Três coisas não saem da minha cabeça quando penso nesse novo fenómeno da federalização da capoeira por aqui. Primeiro, me lembro dos meus mestres, e das diversas histórias que tive a chance de ouvir e aprender deles. Por exemplo, el@s contavam como era ser aluno do Mestre Moraes, de como se aprende até nas gotículas de suor que o corpo transpira. E de como somente depois de bons 20 anos desse aprendizado na capoeira é que alguém consegue segurar a mandinga de ser contramestre. E haja mandinga, porque ser considerado mestre (ou contramestre) não é o objetivo final. Antes pelo contrário, trata-se do início. Início da sua verdadeira responsabilidade com a capoeira, da sua verdadeira batalha pelos valores e fundamentos que dela emanam.
Segundo, eu me lembro da célebre frase do Mestre João Pequeno, quando foi perguntado o que faz um mestre de capoeira: “quem faz o mestre são os alunos!” (pra quem não sabe dessa história, vale a pena ler este post do treinel Haroldo, do Nzinga, no seu Blog do Treinéu). Ora, como o meu mestre pode ser meu mestre se não foi eu que o formei? Se não fui eu quem escolhi e ajudei a desenvolver suas filosofias, seus pensamentos? Como eu posso comer o fruto sem ter plantado a árvore?

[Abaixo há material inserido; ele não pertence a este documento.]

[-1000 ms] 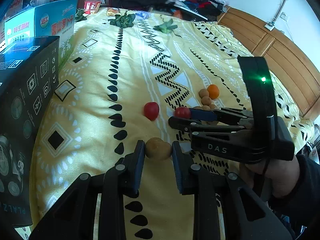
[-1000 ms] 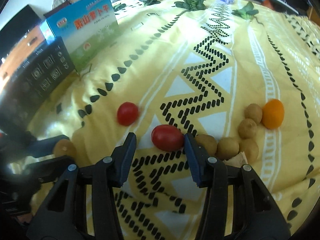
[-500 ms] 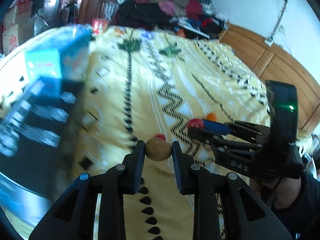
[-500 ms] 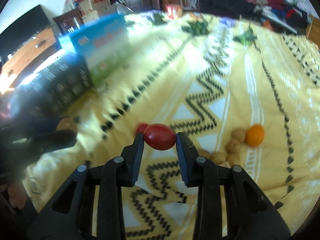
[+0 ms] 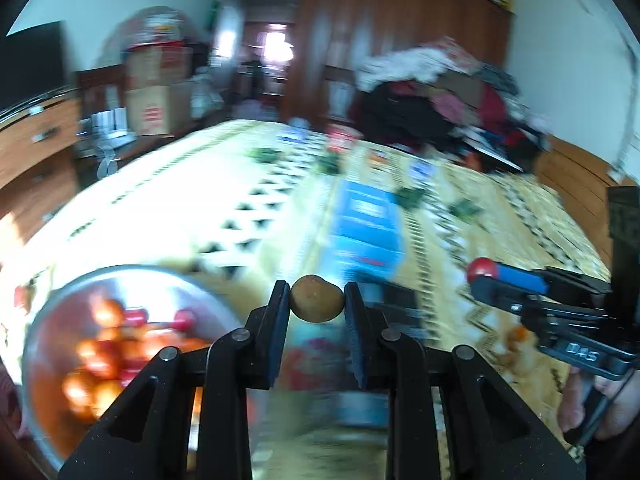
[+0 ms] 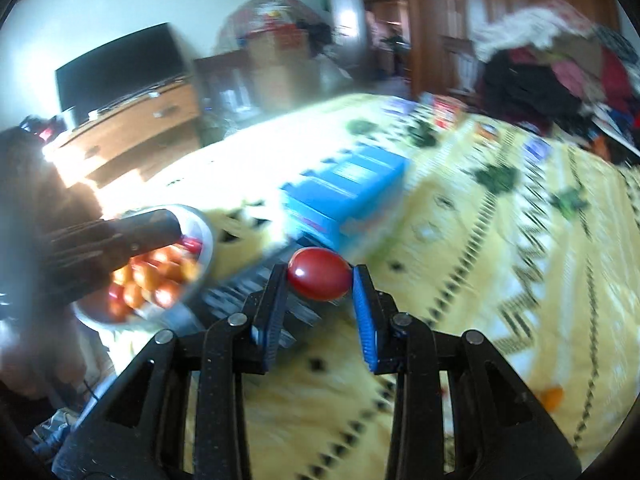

Terceiro, penso em árvores, frutos e sementes. Vamos pensar nessa metáfora onde os grupos de capoeira são árvores que dão frutos. O Nzinga Maputo, por exemplo, é um fruto da árvore que é o Nzinga. Quando falamos de federações a coisa fica ainda mais complicada: se eu sou federado a um conjunto de grupos de capoeira, e tenho nesse conjunto a minha referência, meu guia; então de que árvore é que sou fruto? De nenhuma… Ou melhor, de um conjunto de árvores, cujos frutos podem ser cocos, goiabas ou cajus. Há um sério problema de identidade, de família, de reconhecimento aí. Não sou fruto de uma árvore, mas de um conjunto de árvores… Mas afinal, sou coco, caju ou goiaba? Aiaiai complicado né? Pois, é essa complicação que muitos grupos da África Austral escolheram pra si.
De certa forma, é compreensível: em Moçambique não vive nenhum mestre de capoeira, e os grupos todos (ver este post sobre os grupos de Maputo) batalham pra encontrar alguma referência. Assim, cada vez que vem um mestre, os grupos todos vão aos workshops pra aprender. Compreensível, sim… Mas preocupante também. Afinal, grande parte do aprendizado da capoeira é a compreensão do respeito pelos fundamentos, a continuidade de uma certa linhagem. Se todos os capoeiristas se alimentassem de qualquer mestre que aparece perto deles, a capoeira simplesmente perderia o sentido. Trocaríamos a diversidade tão rica e deliciosa desta arte por uma homogeneização aos moldes de wall-mart. Assustador, não? Pois, de certa forma ando assustado pois parece que é isso é o que está acontecendo por aqui. A tal federação cujo mestre esteve cá já conseguiu angariar pelo menos cinco grupos da África Austral, e tem planos pra ir mais longe. Se pudermos ao menos pensar sobre estes aspectos, estaremos já contribuindo pra salvar a capoeira desse processo grotesco.